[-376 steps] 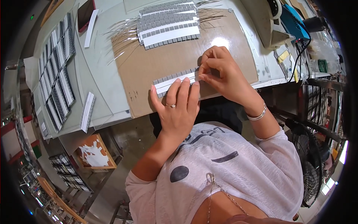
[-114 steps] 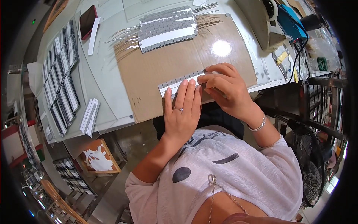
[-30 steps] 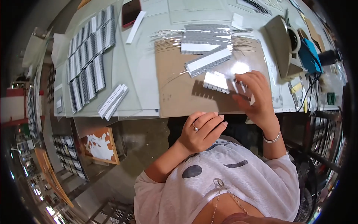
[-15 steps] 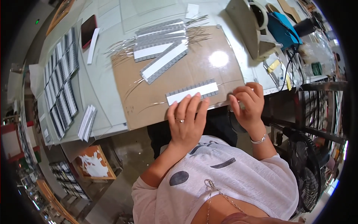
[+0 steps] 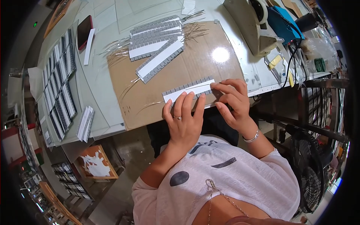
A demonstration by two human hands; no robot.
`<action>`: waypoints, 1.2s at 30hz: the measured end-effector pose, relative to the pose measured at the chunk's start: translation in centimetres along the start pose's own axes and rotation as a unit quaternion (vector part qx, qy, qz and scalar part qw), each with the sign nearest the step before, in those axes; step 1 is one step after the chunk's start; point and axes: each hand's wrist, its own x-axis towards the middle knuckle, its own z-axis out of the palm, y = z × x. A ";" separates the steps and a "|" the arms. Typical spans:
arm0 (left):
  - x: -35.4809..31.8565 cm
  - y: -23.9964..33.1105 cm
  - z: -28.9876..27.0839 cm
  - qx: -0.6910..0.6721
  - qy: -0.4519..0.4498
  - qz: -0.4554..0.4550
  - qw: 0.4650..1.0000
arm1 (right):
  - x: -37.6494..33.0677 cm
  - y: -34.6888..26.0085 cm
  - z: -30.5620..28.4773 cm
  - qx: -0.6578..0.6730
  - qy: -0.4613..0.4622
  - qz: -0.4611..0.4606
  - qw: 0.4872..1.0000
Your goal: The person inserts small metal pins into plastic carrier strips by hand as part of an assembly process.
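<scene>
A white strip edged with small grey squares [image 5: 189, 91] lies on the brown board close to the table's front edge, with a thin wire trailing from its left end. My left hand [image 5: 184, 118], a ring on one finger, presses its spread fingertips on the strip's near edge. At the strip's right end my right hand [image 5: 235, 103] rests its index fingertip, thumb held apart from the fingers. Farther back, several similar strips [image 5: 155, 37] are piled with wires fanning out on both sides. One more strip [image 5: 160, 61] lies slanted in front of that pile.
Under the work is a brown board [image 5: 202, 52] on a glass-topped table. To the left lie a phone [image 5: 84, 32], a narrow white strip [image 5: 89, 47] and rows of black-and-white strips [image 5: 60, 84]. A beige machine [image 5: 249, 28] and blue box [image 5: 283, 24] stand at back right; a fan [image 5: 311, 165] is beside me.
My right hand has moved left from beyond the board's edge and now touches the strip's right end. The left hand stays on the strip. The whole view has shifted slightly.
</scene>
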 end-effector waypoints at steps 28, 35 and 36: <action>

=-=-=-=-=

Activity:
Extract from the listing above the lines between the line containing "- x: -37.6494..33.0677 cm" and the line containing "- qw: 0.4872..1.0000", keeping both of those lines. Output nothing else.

Finished task:
  - x: -37.6494..33.0677 cm
  - y: -34.6888..26.0085 cm
  - z: -30.5620..28.4773 cm
  - qx: -0.6578..0.6730
  - qy: -0.4613..0.4622
  - qz: -0.4611..0.4606
  - qw: 0.4872..1.0000

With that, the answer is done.